- [Task to carry out] Two lines below mark the span: the one containing "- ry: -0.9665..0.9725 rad" and the one containing "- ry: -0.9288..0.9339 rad". Set down both, plus every line between, exactly as they stand, and nothing else.

[Stored items]
—————

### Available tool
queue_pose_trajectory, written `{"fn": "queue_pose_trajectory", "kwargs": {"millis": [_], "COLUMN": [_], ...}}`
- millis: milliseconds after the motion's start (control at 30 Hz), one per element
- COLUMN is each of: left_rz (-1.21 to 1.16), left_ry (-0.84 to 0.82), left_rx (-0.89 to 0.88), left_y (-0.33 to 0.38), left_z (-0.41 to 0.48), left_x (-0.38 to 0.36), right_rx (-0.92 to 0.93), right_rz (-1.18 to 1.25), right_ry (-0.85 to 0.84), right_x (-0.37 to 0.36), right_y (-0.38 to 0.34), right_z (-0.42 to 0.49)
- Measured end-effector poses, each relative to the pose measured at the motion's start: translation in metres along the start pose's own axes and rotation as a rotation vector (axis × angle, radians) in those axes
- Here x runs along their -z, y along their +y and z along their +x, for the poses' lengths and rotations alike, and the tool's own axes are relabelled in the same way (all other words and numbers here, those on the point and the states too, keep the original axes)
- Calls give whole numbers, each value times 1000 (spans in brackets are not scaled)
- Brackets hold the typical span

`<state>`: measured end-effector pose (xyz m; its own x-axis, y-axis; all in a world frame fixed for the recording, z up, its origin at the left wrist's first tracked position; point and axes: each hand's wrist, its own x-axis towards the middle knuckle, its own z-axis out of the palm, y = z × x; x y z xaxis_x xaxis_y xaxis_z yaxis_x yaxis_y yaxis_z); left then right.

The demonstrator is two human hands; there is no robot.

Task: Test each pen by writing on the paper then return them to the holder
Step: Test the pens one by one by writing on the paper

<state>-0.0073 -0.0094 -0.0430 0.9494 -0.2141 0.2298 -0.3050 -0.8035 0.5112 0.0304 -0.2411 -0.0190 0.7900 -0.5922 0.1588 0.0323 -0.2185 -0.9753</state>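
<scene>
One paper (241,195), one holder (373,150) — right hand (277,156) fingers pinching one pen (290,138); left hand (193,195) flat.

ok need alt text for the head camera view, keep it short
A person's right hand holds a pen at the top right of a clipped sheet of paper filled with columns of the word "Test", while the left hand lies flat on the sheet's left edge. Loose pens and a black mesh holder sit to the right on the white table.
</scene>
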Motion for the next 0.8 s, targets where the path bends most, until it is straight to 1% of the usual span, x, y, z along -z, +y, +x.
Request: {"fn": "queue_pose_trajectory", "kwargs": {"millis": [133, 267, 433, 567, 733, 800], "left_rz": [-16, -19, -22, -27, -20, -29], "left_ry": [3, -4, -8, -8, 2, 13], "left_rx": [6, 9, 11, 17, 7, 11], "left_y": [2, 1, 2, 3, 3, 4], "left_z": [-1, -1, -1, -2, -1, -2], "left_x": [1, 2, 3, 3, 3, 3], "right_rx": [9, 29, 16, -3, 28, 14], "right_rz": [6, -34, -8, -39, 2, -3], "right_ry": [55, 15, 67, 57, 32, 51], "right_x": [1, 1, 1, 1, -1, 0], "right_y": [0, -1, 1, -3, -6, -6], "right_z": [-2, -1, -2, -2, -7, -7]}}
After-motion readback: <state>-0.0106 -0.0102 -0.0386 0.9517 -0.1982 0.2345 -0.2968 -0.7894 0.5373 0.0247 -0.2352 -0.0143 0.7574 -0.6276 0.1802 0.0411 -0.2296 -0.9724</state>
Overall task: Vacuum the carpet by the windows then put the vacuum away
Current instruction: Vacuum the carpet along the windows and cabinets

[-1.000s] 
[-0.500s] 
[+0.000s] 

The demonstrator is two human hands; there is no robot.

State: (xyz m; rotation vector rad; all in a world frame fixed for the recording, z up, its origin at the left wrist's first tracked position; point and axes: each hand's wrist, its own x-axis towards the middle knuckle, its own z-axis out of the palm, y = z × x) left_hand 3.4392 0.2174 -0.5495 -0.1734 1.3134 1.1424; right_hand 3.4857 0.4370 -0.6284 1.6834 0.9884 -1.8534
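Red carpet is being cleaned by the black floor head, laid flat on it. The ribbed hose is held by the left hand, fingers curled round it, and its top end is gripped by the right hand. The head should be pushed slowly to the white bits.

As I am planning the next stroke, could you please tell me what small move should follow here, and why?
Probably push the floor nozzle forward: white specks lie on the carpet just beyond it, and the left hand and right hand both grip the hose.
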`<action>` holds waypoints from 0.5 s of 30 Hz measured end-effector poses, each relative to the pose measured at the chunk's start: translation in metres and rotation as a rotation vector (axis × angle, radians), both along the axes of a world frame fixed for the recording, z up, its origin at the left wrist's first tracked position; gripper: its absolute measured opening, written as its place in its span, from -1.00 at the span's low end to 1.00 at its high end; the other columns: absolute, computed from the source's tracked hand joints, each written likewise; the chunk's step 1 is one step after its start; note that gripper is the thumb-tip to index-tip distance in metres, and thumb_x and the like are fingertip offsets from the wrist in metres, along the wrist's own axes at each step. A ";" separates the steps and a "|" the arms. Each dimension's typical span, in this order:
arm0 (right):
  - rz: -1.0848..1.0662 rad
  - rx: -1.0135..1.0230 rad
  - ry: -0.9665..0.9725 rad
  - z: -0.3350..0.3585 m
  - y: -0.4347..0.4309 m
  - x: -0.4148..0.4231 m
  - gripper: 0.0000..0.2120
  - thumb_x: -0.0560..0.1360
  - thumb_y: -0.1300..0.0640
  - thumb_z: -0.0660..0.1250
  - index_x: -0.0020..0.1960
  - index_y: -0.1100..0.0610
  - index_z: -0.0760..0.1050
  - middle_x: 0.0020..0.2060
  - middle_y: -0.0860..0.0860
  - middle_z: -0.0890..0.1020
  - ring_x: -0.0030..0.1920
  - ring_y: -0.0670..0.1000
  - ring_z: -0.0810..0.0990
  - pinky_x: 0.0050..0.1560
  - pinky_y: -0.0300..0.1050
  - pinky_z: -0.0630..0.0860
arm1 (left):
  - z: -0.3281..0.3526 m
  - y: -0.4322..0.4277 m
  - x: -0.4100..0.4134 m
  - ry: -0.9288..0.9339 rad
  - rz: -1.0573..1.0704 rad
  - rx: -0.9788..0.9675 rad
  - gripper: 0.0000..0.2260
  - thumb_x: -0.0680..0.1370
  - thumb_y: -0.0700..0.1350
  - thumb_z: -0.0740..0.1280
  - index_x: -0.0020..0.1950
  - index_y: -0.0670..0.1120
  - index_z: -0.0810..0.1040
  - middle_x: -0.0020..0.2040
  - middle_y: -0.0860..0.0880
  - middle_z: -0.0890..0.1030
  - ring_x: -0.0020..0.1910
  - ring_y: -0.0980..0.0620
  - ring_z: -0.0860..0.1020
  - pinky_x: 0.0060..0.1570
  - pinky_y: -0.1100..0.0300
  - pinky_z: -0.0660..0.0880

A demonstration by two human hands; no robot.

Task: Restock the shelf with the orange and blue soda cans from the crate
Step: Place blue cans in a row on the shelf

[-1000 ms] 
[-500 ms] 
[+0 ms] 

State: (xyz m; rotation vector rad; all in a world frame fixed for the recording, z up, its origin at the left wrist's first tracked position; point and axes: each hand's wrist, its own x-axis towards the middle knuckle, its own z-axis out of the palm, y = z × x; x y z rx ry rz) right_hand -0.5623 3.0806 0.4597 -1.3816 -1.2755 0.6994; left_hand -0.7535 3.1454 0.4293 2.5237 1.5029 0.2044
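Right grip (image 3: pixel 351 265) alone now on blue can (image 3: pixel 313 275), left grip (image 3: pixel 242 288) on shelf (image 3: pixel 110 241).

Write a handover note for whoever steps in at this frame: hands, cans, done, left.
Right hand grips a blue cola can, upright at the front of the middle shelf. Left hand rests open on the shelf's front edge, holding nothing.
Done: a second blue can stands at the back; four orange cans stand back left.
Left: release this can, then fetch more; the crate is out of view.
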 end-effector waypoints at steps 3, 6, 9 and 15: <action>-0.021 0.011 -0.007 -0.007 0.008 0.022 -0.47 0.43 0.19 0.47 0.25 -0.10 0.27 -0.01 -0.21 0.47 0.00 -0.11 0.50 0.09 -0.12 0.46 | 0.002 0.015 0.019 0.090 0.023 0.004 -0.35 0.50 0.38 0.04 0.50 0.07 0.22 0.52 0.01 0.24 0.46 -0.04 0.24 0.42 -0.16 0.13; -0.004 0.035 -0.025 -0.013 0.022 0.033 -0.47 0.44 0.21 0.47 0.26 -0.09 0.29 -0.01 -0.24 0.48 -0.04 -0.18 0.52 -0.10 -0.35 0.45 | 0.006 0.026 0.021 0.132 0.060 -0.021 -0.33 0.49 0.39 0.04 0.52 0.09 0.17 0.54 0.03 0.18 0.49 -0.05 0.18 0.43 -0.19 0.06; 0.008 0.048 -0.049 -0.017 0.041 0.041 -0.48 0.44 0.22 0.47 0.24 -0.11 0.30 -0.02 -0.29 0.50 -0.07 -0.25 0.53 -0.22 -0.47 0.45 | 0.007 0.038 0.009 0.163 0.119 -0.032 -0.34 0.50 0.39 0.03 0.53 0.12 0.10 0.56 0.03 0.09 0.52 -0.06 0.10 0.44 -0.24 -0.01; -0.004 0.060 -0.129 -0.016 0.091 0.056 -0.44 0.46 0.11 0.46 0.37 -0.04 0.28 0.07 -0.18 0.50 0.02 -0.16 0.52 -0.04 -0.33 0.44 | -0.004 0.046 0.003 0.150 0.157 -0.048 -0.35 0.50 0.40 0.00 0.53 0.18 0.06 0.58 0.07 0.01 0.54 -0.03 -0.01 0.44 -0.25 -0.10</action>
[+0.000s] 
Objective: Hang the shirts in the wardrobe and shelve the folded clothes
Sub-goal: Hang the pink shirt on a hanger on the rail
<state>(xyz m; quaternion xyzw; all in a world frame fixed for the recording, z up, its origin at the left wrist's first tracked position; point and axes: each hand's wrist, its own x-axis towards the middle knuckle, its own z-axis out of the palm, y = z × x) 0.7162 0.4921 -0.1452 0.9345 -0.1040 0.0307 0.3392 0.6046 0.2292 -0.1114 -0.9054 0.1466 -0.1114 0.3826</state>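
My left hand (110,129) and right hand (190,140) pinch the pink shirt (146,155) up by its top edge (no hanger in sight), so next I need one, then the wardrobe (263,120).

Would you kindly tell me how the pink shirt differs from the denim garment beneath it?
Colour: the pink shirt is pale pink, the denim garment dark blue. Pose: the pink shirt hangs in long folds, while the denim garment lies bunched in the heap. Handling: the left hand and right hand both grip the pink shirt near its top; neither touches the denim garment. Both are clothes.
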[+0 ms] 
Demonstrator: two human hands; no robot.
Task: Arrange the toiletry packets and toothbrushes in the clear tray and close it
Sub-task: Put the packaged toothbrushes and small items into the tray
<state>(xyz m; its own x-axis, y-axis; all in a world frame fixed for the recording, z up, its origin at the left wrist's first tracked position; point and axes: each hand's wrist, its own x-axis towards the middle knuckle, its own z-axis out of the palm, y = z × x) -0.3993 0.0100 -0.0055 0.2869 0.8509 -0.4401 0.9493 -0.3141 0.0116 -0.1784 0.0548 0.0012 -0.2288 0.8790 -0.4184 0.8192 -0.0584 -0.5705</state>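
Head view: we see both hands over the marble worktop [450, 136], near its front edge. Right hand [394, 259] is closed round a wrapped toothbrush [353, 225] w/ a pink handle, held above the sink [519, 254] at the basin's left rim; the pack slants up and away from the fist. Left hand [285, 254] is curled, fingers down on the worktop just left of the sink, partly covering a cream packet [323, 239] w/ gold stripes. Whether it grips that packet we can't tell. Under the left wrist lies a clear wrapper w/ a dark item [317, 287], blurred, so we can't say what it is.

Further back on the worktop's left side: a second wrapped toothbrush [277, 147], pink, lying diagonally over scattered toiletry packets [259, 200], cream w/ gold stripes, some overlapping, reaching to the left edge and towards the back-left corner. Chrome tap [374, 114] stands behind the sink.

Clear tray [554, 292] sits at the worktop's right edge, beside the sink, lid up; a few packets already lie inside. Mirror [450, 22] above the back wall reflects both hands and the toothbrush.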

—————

- [Output of the task]
  - ry: -0.9665..0.9725 rad
  - z: -0.3350..0.3585 m
  - y: -0.4347..0.4309 m
  - x: -0.4148..0.4231 m
  - gripper: 0.0000..0.2120
  - thumb_x: -0.0560..0.1360
  - thumb_y: -0.1300..0.0640
  - thumb_z: -0.0660..0.1250
  - index_x: -0.0020..0.1960
  - index_y: -0.1100..0.0610
  - index_z: -0.0760..0.1050
  - middle_x: 0.0020..0.2060
  - middle_y: -0.0860..0.0860
  - middle_z: -0.0890..0.1020
  - ring_x: -0.0030..0.1920
  - ring_y: -0.0670..0.1000
  - ring_z: -0.0810..0.0990
  - pinky_x: 0.0050..0.1560
  - pinky_y: -0.0300..0.1050
  - pinky_z: -0.0630..0.0860
arm1 (left):
  - z: -0.3281..0.3526 m
  - y: -0.4322..0.4277 m
  - x: -0.4100..0.4134 m
  - ry: -0.9288..0.9339 rad

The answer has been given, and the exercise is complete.